▶ _Data below_
»»
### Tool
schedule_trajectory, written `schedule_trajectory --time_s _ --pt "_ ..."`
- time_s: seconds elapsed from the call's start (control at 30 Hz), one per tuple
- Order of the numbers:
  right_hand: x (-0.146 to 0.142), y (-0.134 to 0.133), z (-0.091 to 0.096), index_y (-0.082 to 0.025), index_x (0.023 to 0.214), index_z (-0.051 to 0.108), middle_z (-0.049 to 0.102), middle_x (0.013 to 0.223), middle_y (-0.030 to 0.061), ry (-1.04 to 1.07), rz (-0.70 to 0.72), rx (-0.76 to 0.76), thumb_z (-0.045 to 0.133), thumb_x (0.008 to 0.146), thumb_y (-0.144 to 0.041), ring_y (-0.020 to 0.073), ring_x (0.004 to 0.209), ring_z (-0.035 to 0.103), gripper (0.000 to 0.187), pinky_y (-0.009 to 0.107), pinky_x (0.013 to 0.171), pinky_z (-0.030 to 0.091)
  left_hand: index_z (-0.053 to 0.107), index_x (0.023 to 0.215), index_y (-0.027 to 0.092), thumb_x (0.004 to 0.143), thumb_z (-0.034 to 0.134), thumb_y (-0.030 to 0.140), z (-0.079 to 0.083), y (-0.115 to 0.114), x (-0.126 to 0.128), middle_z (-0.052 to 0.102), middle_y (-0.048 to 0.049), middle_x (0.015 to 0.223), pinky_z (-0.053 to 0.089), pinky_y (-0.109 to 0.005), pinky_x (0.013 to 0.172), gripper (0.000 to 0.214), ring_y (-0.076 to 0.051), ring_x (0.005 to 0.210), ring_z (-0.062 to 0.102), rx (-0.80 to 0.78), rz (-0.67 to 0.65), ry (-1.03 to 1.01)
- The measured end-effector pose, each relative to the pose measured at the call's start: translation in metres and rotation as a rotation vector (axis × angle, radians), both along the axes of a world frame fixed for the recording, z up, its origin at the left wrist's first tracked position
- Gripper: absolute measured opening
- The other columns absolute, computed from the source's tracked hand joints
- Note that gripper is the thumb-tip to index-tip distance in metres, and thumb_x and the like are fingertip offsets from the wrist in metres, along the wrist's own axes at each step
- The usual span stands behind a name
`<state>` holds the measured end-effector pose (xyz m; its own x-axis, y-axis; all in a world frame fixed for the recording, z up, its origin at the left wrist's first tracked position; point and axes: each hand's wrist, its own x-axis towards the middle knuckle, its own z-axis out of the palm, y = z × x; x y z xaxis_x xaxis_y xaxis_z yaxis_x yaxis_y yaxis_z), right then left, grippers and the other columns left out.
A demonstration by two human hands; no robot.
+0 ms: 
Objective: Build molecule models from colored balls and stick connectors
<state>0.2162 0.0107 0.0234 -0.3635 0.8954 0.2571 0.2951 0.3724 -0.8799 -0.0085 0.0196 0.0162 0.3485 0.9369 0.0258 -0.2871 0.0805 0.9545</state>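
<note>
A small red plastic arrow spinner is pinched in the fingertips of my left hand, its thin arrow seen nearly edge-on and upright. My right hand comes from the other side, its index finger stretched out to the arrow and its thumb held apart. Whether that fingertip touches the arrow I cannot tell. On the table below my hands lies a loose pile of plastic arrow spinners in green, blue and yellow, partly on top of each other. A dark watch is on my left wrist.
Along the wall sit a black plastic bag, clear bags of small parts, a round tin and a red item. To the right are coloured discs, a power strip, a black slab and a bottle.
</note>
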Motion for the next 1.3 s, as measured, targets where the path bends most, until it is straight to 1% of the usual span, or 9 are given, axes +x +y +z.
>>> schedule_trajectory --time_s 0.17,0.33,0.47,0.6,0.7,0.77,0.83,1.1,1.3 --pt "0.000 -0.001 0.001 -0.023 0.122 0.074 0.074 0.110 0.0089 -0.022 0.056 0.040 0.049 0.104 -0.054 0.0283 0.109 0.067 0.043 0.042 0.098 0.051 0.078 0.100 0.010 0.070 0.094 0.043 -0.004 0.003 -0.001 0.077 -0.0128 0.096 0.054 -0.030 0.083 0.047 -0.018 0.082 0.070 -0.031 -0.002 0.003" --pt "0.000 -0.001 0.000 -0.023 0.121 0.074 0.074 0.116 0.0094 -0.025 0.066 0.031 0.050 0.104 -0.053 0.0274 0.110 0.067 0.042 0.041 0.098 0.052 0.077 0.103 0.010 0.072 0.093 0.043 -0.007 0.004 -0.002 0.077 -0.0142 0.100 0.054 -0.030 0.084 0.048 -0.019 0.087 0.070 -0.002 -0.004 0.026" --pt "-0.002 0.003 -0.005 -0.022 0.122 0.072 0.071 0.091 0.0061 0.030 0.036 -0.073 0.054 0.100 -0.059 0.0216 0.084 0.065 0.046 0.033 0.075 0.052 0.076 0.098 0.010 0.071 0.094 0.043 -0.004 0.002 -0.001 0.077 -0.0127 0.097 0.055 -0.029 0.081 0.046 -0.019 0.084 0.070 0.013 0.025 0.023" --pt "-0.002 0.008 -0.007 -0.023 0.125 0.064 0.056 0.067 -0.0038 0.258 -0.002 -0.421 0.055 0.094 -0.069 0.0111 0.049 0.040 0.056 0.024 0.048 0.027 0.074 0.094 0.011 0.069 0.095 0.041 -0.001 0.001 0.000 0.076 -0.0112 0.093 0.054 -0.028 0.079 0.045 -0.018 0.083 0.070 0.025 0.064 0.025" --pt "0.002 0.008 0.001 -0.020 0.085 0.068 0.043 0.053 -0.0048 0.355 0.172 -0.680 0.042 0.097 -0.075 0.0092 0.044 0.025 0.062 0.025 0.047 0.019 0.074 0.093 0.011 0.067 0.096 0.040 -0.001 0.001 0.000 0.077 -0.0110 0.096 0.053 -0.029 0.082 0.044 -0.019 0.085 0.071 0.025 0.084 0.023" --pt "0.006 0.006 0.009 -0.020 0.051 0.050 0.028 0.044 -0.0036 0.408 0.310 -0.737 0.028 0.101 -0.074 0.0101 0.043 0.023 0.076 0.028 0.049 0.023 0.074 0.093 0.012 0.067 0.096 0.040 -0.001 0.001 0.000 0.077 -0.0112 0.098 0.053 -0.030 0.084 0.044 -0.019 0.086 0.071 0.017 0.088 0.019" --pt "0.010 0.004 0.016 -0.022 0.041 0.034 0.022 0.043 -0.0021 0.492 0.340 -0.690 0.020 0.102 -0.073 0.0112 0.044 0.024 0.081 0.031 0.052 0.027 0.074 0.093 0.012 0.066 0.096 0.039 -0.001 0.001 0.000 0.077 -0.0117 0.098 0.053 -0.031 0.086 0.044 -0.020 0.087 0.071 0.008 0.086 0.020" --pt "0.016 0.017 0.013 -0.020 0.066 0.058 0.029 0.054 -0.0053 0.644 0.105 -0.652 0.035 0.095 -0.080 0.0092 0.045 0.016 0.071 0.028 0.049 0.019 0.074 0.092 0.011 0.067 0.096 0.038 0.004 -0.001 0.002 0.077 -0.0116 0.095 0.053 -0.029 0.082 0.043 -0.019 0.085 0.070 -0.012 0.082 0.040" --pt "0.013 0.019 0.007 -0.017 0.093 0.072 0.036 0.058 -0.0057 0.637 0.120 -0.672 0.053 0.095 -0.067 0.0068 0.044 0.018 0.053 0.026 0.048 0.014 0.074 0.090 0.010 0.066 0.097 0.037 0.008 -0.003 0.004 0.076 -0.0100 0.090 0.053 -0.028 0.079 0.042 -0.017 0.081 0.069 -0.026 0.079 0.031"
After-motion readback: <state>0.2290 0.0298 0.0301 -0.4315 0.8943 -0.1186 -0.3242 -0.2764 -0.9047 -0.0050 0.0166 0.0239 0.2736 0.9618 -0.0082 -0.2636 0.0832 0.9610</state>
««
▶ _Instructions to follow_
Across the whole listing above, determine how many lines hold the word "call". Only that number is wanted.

▶ _Written response_
2